Colon Bundle Protocol for Pediatric Surgical Patients

This project is being led by Dr. Justin Lee from Phoenix Children’s and Dr. Elizabeth Fialkowski from Doernbecher Children’s.

Building on research from the OHSU and WPSRC that demonstrated improved clinical outcomes following the implementation of a colon bundle protocol, similar colon bundle protocol will be implemented across participating PSQC institutions. [1,2] Consensus views on feasibility, published literature, and guidelines will be used to formulate a NSQIP appropriate colon bundle protocol. Using the NSQUIP data collection and risk-adjusted outcomes-based approach, this study seeks to understand the effects of such protocol on postoperative recovery and postoperative outcomes. Participation in this pilot study can help identify areas of improvement, reduce variations in practice, and measure clinical outcomes.

Project Overview:

This project builds on the bundle approach study2 which demonstrated a reduction in post-op SSIs in adult colorectal surgery patients through the use of a prescribed treatment bundle which targets pre-op, intra-op and post-op pathways and details the best utilization of antibiotics, the preparation of the surgical site, and instrument tray guidance around surgical wound closure. This project has been piloted in the Western Pediatric Surgery Research Consortium and demonstrated a positive effect.

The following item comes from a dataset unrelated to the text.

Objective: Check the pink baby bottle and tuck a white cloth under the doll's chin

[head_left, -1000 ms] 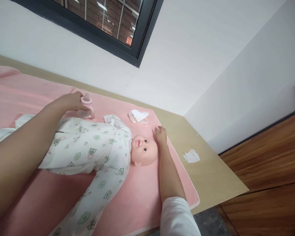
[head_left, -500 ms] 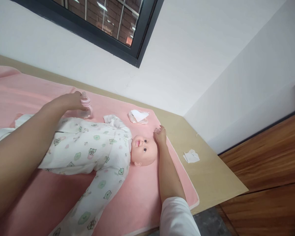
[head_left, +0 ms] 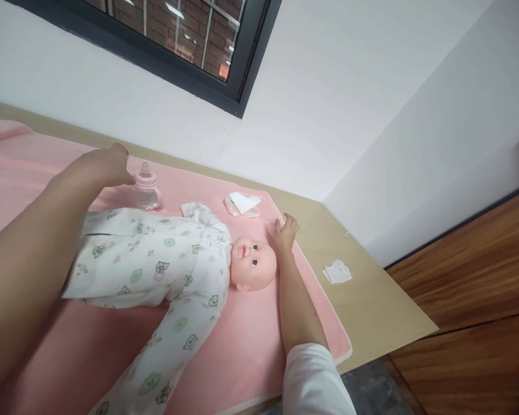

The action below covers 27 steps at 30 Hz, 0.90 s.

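Observation:
A baby bottle [head_left: 146,190] with a pink collar and a clear teat stands upright on the pink blanket [head_left: 246,346]. My left hand [head_left: 110,164] is just left of it, thumb and fingers apart; the thumb is very near the bottle's side, and I cannot tell whether it touches. A baby doll [head_left: 254,264] in white printed clothes [head_left: 155,253] lies on its back beside the bottle, partly behind my left forearm. Beyond the doll's head, near the blanket's edge, my right hand [head_left: 286,232] has its fingers spread and nothing visible in them.
Near the back of the blanket lies a clear packet with white paper [head_left: 244,203]. A crumpled white tissue [head_left: 337,271] rests on the bare wood of the table [head_left: 372,314]. White walls [head_left: 328,104] and a dark-framed window [head_left: 237,86] stand behind; wood panels [head_left: 480,276] are at right.
My left hand has let go of the baby bottle and drawn back left, leaving it standing. My right hand has opened; the small clear thing at its fingers is no longer visible.

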Tool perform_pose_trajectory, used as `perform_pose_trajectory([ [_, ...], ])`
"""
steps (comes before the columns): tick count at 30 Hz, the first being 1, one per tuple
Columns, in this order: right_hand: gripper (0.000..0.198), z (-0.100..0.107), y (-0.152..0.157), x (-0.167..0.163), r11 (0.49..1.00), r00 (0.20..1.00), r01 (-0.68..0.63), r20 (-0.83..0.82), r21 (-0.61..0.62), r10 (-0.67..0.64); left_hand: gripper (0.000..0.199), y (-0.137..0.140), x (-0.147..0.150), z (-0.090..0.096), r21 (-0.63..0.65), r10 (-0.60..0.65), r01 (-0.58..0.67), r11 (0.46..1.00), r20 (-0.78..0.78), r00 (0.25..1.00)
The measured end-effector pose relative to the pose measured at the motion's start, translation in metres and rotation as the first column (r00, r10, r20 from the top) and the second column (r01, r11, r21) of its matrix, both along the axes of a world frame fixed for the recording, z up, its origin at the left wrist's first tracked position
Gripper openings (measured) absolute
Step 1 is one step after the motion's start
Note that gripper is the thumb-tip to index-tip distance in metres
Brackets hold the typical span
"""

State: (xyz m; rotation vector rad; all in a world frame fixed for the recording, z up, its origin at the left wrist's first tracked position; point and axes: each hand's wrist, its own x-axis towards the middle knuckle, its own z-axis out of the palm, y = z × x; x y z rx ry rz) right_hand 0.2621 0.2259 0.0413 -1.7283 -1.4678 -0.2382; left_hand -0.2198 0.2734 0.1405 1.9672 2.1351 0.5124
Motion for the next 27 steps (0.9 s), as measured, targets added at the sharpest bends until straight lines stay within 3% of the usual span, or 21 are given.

This project’s objective is to substantially reduce the incidence of SSIs post operatively for our pediatric patients undergoing colorectal procedures with an anastomosis and abdominal closure through the use of a standard procedure checklist.

The project has a well-defined list of procedures for inclusion and a procedure bundle for standardization (below). Compliance to the checklist will be classified as low (1-4 bundle elements completed); high (5-8 bundle elements completed); or ideal (all bundle elements completed). Our balancing measure will be no increase in the rate of SSIs or readmissions in this patient group. Ultimately qualitative interviews may be conducted near project conclusion to collect best practices from good performers and barriers from less good performers. These qualitative findings will be collated into an implementation guide and broadly distributed. Project duration is estimated to be 18-24 months.

Data Collection Requirements and Storage:

The project workgroup will create processes for which variables to collect. Several are included in current NSQIP-P SARs. These are all GI mortality, morbidity, and SSIs (superficial, deep and organ space) filtered by the cpt inclusion criteria. Additional variables may include ED revisit, 30-day readmissions, unplanned return to OR, anastomotic leak and bundle compliance. Education will be provided around how to build custom variables into the NSQIP platform; mechanisms within various EMR platforms to embed the checklist; how to download the Data Download Report (DDR) into an Excel spreadsheet with the correct variables selected and all PHI scrubbed; and how to save the report in the NSQIP workstation for ease of future abstraction.

Checklist:

CPTs for case Inclusion:

SCR Documents:

Workgroup Members:

Dr. Brian Coakley, Pediatric Surgeon, Mount Sinai Kravis Children’s, NY,NY

Dr. Jennifer DeFazio, Pediatric Surgeon, New York-Presbyterian Morgan Stanley Children’s, NY,NY

Dr. Elizabeth Fialkowski, Pediatric Surgeon, Doernbecher Children’s, Portland, OR

Ms. Tara Foster, SCR, Albany Medical Center, Albany, NY

Dr. Mike Goretsky, Pediatric Surgeon, King’s Daughters’ Children’s, Norfolk, VA

Dr. Akemi Kawaguchi, Pediatric Surgeon, Children’s Memorial Hermann, Houston, TX

Dr. Justin Lee, Pediatric Surgeon, Phoenix Children’s, Phoenix, AZ

Ms. Lori Montgomery, SCR, Cook Children’s, Fort Worth, TX

Dr. Elizabeth Renaud, Pediatric Surgeon, Hasbro Children’s, Providence, RI

Christine Velazco, Pediatric Surgeon, Arnold Palmer Children’s, Orlando, FL

 

For additional information, please contact the PSQC Program Manager, Terry Fisher, at terry.fisher@uth.tmc.edu.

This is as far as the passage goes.